Sunday, August 10, 2014

School

School is almost on us once again. This will be the last time that our oldest daughter will be in a school all by herself. This will be the 1st time ever that I haven't had to get our son up to get ready for school. I'm happy and relieved that our son finished high school but I'm sad because I know that our daughter only has 2 more years of high school left and she will be done. She's already planning on going away to school a few hours away from us. She also got her driver's license and she expects to be able to drive our truck to school everyday. Which she is sadly mistaken. She doesn't have a job to cover gas in the damn thing. She also wants to be able to work at a friends house babysitting their kids staying there all week. She did that this summer and we didn't mind but doing this while going to school is a different subject. She needs to keep her grades up so she can get a scholarship cause we can't pay for her college. I'm happy yet sad that the new school year is here...

Friday, August 8, 2014

Ahh the Joys of Toddlers

I'm not going to lie but having a toddler is a new adventure everyday. One day she'll love one food and the next she'll refuse to eat it. She does that with her juice now. She refuses to drink apple juice. She has to have mommy all the time. She'll fight with whoever is around if they are anywhere near me with her there. She'll say random thinks like, "Bubbie smokes birds." Or "Fireworks" when we are at a stop light. Some people ask me why did we have another. We were so close with being done with kids, my youngest was 14 when our toddler was born. We both tell people that our lives were not complete without her. She maybe fighting with us at bedtime, sliding down my back & butt when I'm doing yoga, or jumping on her daddy when he's not paying attention but we always win the battle be it bedtime, bad language which I will admit she gets it from me but we love her and wouldn't change a thing. :-) Oh and there will be other posts about our toddler.
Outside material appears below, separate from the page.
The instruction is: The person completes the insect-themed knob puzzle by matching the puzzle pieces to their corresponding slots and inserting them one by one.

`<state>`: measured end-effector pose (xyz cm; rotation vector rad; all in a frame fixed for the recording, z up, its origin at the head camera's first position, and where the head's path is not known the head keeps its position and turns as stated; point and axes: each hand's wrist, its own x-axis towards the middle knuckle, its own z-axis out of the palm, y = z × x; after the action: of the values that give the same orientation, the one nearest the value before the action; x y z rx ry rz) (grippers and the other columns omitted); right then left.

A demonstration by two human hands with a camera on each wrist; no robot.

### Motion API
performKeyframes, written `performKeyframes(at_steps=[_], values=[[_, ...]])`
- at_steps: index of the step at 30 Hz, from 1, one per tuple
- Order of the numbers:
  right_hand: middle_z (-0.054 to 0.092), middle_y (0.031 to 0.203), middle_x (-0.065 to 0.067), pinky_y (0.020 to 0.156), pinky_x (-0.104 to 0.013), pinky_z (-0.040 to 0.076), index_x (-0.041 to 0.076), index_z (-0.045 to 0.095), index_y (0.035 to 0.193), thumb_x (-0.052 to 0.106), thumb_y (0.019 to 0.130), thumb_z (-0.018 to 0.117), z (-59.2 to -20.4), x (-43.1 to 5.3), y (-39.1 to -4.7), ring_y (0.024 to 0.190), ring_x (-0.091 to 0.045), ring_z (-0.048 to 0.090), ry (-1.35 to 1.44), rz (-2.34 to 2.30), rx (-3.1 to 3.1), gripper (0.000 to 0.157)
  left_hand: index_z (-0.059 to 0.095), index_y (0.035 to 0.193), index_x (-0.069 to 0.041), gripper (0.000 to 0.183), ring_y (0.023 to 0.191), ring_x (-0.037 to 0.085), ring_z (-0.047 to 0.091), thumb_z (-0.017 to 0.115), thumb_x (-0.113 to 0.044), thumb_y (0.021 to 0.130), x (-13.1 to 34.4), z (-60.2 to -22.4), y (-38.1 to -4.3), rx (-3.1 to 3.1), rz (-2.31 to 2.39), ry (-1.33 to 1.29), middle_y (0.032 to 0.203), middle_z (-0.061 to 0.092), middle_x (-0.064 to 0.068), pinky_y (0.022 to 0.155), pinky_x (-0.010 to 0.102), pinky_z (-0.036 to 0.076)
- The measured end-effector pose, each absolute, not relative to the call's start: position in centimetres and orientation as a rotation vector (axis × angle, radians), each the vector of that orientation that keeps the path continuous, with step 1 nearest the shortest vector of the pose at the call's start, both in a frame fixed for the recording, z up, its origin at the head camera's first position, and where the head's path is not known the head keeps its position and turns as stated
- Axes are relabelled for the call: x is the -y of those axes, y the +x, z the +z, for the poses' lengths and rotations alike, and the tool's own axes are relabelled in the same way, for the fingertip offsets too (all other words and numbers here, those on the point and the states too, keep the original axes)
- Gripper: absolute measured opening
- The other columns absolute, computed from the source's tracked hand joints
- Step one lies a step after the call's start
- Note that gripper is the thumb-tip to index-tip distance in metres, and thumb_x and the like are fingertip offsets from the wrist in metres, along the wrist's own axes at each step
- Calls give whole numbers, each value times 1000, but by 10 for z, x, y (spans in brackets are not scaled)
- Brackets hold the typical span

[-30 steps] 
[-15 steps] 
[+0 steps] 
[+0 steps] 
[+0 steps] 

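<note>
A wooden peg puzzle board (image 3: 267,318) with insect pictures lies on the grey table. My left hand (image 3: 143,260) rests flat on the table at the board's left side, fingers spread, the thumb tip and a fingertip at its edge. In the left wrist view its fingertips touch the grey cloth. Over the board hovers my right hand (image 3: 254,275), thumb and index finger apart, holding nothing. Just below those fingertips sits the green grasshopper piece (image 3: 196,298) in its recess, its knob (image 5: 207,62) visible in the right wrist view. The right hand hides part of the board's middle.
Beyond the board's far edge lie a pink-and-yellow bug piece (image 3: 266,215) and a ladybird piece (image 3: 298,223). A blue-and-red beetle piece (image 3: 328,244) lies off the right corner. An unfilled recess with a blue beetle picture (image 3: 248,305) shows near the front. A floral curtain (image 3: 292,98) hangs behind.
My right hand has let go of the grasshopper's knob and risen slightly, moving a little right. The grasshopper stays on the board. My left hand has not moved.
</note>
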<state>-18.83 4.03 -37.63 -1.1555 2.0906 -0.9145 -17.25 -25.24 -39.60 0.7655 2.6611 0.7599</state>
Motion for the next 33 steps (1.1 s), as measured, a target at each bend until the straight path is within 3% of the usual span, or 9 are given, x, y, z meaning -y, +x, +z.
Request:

She's our world, our pride and joy, and our tiny smart ass terror.

Frack!!

How in the frack can a person sell product for a company that takes away your access to your webpage??? I can't get new customers if they can't access my page to buy what they want. I've had a few bad months but what can I do all of the people I sell to have winter only jobs. Yes they are teachers. I love our teachers but if they aren't working during the summer they can't order anything. I have no clue how other women can sell over $200 in products time and time again. Are they buying it themselves? Shit I wish I could afford that I'd have one of every damn thing. It doesn't help that they are so damn expensive, they never have sales and if they do it's for their retiring stuff. I mean $100 for one item doesn't appeal to anyone that buys from me. They'd rather spend cheaply and wisely. At least my other online business isn't like that one. As long as you sell $200 in product it covers your ass for the whole year...plus their product almost sells themselves.